*** Opening of Supplied data ***

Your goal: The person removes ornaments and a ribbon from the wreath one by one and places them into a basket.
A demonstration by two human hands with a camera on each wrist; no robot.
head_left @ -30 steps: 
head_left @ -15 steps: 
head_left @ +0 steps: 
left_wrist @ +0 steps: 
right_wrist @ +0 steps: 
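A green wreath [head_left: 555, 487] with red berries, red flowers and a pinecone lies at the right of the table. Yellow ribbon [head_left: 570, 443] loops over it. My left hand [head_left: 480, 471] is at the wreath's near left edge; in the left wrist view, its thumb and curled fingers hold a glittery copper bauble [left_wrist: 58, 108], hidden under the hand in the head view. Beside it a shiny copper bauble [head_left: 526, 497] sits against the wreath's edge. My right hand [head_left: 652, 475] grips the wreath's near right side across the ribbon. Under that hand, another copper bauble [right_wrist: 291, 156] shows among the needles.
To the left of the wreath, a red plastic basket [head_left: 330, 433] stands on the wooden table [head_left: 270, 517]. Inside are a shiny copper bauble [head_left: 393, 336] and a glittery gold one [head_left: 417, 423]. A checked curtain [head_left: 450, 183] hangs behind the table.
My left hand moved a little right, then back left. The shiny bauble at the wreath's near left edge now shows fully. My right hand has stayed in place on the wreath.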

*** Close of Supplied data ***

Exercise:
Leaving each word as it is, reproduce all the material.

Exercise solution:
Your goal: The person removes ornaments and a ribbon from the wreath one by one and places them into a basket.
A demonstration by two human hands with a camera on each wrist; no robot.
head_left @ -30 steps: 
head_left @ -15 steps: 
head_left @ +0 steps: 
left_wrist @ +0 steps: 
right_wrist @ +0 steps: 
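A green wreath [head_left: 555, 487] with red berries, red flowers and a pinecone lies at the right of the table. Yellow ribbon [head_left: 570, 443] loops over it. My left hand [head_left: 480, 471] is at the wreath's near left edge; in the left wrist view, its thumb and curled fingers hold a glittery copper bauble [left_wrist: 58, 108], hidden under the hand in the head view. Beside it a shiny copper bauble [head_left: 526, 497] sits against the wreath's edge. My right hand [head_left: 652, 475] grips the wreath's near right side across the ribbon. Under that hand, another copper bauble [right_wrist: 291, 156] shows among the needles.
To the left of the wreath, a red plastic basket [head_left: 330, 433] stands on the wooden table [head_left: 270, 517]. Inside are a shiny copper bauble [head_left: 393, 336] and a glittery gold one [head_left: 417, 423]. A checked curtain [head_left: 450, 183] hangs behind the table.
My left hand moved a little right, then back left. The shiny bauble at the wreath's near left edge now shows fully. My right hand has stayed in place on the wreath.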

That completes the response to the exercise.